CrossEncoderModule

class lightning_ir.cross_encoder.cross_encoder_module.CrossEncoderModule(model_name_or_path: str | None = None, config: CrossEncoderConfig | None = None, model: CrossEncoderModel | None = None, loss_functions: Sequence[LossFunction | Tuple[LossFunction, float]] | None = None, evaluation_metrics: Sequence[str] | None = None, model_kwargs: Mapping[str, Any] | None = None)[source]

Bases: LightningIRModule

LightningIRModule for cross-encoder models. It contains a CrossEncoderModel and a CrossEncoderTokenizer and implements the training, validation, and testing steps for the model.

Parameters:

model_name_or_path (str | None, optional) – Name or path of backbone model or fine-tuned Lightning IR model, defaults to None
config (CrossEncoderConfig | None, optional) – CrossEncoderConfig to apply when loading from backbone model, defaults to None
model (CrossEncoderModel | None, optional) – Already instantiated CrossEncoderModel, defaults to None
loss_functions (Sequence[LossFunction | Tuple[LossFunction, float]] | None, optional) – Loss functions to apply during fine-tuning, optional loss weights can be provided per loss function, defaults to None
evaluation_metrics (Sequence[str] | None, optional) – Metrics corresponding to ir-measures measure strings to apply during validation or testing, defaults to None
model_kwargs (Mapping[str, Any] | None, optional) – Additional keyword arguments to pass to from_pretrained when loading a model, defaults to None

Methods

`__init__`([model_name_or_path, config, ...])	`LightningIRModule` for cross-encoder models.
`forward`(batch)	Runs a forward pass of the model on a batch of data and returns the contextualized embeddings from the backbone model as well as the relevance scores.

Attributes

training

configure_optimizers() → Optimizer

Configures the optizmizer for fine-tuning. This method is ignored when using the CLI. When using Lightning IR programmatically, the optimizer must be set using set_optimizer().

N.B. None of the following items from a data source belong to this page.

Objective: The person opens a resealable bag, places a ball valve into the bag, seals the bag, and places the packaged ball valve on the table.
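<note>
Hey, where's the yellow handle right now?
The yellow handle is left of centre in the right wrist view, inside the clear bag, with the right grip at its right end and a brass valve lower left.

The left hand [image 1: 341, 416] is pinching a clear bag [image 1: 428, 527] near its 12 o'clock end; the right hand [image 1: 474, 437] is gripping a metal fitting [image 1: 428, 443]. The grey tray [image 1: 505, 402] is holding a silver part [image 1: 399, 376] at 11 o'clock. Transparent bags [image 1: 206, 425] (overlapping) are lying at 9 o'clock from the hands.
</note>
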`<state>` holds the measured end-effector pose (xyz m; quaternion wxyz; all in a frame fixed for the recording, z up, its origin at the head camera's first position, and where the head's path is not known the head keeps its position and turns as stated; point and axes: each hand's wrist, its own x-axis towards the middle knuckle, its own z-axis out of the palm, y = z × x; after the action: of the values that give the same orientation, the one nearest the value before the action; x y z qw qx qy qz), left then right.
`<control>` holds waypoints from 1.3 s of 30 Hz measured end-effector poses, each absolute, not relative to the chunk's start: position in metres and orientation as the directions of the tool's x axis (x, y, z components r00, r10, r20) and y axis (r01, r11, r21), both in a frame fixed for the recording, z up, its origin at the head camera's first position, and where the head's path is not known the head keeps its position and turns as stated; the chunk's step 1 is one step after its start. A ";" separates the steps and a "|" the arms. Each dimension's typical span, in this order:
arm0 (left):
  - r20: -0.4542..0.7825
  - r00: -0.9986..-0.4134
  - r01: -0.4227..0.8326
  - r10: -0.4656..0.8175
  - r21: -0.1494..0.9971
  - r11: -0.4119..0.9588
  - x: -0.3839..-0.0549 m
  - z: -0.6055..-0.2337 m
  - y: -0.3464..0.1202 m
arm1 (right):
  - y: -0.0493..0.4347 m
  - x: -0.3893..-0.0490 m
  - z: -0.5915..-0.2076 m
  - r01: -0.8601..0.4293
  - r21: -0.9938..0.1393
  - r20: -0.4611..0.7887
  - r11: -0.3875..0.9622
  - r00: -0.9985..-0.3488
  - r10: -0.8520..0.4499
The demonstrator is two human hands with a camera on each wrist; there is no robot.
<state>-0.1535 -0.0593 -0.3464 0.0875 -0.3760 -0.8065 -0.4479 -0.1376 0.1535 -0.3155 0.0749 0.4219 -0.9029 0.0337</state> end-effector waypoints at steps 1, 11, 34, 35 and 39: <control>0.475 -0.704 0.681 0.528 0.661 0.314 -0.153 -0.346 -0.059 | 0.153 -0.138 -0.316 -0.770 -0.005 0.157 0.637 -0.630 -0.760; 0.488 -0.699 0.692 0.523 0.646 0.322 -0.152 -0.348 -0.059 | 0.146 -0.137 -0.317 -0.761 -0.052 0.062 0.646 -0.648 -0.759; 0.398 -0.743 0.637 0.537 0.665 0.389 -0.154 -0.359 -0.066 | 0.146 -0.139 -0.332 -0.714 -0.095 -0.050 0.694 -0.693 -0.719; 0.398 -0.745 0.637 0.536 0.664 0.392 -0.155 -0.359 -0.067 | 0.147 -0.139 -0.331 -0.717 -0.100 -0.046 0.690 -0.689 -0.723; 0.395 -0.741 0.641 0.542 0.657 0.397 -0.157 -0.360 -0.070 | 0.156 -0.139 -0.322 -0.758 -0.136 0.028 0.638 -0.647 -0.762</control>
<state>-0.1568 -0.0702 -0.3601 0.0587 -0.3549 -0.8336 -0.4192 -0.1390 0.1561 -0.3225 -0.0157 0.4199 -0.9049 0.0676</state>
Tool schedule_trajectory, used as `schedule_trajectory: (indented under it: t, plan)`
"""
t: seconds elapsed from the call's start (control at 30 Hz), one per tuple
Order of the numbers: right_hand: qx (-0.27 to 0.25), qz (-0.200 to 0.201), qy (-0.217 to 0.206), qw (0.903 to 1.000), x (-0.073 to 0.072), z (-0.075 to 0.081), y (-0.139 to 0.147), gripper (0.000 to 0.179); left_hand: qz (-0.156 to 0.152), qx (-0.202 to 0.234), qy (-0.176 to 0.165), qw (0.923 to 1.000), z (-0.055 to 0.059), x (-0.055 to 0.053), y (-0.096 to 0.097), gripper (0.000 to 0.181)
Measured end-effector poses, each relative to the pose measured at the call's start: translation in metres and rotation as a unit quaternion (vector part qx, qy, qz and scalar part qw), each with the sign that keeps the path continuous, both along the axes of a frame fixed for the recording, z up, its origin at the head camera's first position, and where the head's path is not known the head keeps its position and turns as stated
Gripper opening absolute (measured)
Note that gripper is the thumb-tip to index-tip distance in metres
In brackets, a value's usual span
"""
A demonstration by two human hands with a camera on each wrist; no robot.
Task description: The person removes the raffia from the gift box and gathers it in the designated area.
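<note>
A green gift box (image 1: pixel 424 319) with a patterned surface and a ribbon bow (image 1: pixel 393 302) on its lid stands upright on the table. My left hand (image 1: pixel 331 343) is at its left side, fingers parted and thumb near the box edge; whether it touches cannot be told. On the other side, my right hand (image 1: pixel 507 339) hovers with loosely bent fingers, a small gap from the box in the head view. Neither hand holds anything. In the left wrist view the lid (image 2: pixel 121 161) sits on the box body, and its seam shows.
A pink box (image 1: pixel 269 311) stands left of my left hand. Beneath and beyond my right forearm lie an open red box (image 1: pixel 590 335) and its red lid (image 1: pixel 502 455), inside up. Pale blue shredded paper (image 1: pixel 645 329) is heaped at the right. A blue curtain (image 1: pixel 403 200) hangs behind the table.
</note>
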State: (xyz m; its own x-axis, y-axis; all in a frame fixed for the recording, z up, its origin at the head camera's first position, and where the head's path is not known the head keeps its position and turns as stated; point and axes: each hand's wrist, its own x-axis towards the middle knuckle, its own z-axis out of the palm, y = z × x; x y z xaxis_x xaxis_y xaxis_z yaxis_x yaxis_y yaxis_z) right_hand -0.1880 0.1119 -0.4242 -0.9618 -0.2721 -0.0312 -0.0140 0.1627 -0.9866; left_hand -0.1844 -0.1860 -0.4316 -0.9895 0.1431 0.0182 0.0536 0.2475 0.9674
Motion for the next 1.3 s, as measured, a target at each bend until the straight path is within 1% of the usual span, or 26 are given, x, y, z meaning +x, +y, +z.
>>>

Raises:: ValueError – If optimizer is not set
Returns:: Optimizer
Return type:: torch.optim.Optimizer

forward(batch: RankBatch | TrainBatch | SearchBatch) → CrossEncoderOutput[source]

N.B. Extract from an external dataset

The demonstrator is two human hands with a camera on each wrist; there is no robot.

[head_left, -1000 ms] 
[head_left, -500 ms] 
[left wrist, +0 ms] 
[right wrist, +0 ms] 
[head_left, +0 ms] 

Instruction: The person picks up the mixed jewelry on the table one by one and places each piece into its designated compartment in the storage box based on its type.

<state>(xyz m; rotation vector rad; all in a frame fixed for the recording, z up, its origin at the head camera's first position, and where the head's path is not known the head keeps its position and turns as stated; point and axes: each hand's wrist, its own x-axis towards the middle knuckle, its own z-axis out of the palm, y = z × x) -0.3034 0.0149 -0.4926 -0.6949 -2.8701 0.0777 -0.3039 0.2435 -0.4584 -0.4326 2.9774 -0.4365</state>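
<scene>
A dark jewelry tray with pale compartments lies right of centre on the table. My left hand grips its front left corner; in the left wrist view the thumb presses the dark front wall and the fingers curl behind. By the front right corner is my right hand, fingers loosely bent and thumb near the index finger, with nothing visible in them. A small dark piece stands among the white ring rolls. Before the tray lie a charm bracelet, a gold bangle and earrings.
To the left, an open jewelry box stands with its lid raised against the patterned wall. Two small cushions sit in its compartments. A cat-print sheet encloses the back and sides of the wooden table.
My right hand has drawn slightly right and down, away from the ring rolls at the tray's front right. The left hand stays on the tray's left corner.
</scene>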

Runs a forward pass of the model on a batch of data and returns the contextualized embeddings from the backbone model as well as the relevance scores.

Parameters:: batch (RankBatch | TrainBatch | SearchBatch) – Batch of data to run the forward pass on
Raises:: ValueError – If the batch is a SearchBatch
Returns:: Output of the model
Return type:: CrossEncoderOutput

get_dataset(dataloader_idx: int) → IRDataset | None

Gets the dataset instance from the dataloader index. Returns None if no dataset is found.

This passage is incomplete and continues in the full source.